While many inside and outside the PNCR and APNU believe that Norton is the best person to fill the void because of his political experience as well as expertise in International Relations, he said has not been approached about his availability and so he was not expected to be called.

“When it comes to my ability, I have no doubt about that but I always knew that the present political dispensation will always generate those kinds of problems so I don’t think I will feel any different. I fact, I would have been surprised if I was the person identified,” he told Demerara Waves Online News (www.demwaves.com).

Norton denied assertions by PNCR insiders that he was unlikely to replace ailing Debra Backer because he is regarded as divisive and speaks party business at the street corner. “Under me as General Secretary, the party information never went on the road,” he said, assuring that nothing was ever leaked to the governing Peoples Progressive Party Civic (PPPC).

Asked what his non-selection as an MP meant for his future in politics, he opted to only say that “one day can make a difference and can change things dramatically”.

He hinted that he was being sidelined from the political centre because he had supported Carl Greenidge as the “better” person to become PNCR leader instead of incumbent David Granger.

Despite the political outcomes, Norton said he has always worked in the best interest of the party. “However, there is nothing that I have been asked to do by the party after that that I didn’t do and do it to the best of my ability,” he said. He added that although he had supported Greenidge, he had put aside his differences and campaigned heavily in Linden for APNU.

Norton, who has previously served as a parliamentarian, was not selected to sit in the House after the November 2011 General and Regional Election.

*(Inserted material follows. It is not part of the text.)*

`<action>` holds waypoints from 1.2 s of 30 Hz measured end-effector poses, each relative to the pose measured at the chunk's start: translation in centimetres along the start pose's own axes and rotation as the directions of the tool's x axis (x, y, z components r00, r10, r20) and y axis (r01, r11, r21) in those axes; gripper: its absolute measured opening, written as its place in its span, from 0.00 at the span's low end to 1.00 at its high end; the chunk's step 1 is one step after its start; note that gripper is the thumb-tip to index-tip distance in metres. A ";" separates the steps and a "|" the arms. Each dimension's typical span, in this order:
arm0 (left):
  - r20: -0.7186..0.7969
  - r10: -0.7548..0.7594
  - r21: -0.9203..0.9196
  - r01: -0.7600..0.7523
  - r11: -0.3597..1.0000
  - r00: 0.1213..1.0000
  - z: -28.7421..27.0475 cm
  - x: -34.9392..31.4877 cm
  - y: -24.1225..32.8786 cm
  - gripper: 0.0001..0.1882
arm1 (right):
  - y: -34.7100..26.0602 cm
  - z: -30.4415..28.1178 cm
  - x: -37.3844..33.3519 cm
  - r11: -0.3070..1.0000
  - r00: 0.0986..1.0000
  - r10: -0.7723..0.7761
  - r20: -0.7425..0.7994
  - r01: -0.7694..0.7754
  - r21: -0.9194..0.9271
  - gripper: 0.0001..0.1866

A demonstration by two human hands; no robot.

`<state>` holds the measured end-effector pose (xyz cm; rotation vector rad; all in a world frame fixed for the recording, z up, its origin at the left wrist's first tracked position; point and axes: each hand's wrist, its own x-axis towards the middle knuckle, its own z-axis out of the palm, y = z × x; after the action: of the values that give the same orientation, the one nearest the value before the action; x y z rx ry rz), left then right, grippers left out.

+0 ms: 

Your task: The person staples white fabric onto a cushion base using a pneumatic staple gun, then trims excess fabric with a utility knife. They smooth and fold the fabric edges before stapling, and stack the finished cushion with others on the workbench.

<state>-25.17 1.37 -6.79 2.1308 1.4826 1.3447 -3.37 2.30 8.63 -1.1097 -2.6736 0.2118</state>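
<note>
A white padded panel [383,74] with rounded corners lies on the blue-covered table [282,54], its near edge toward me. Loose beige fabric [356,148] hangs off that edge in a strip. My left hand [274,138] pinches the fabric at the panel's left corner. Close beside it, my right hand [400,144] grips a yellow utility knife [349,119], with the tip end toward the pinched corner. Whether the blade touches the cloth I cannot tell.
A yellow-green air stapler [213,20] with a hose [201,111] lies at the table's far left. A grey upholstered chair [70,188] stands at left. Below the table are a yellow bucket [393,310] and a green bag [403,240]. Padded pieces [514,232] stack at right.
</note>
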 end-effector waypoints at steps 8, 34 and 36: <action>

Denying that he has ever been involved in anything immoral or illegal, the former PNC General Secretary blamed a “small crew” in the party- APNU’s largest constituent- for his political misfortunes in recent years. “I find it strange that some in the party will allow that little group to do the things they do which are destructive to the party. They are very divisive in addition to which their performance in the party is questionable,”  he said.

He claimed that he has evidence to support his contention that persons were allegedly involved in party fraud and framed him with death threats and sexual misconduct. Members of the PNCR hierarchy, he suggested, preferred to encircle themselves with people who were unprincipled and preferred to tell them what they wanted to hear rather than the truth.

The former University of Guyana Political Science lecturer rejected suggestions that then party leader Desmond Hoyte booted him out as PNCR General Secretary because he had allegedly peddled internal party affairs in public. Norton said he had arrived at some conclusions but Hoyte never explained his decision.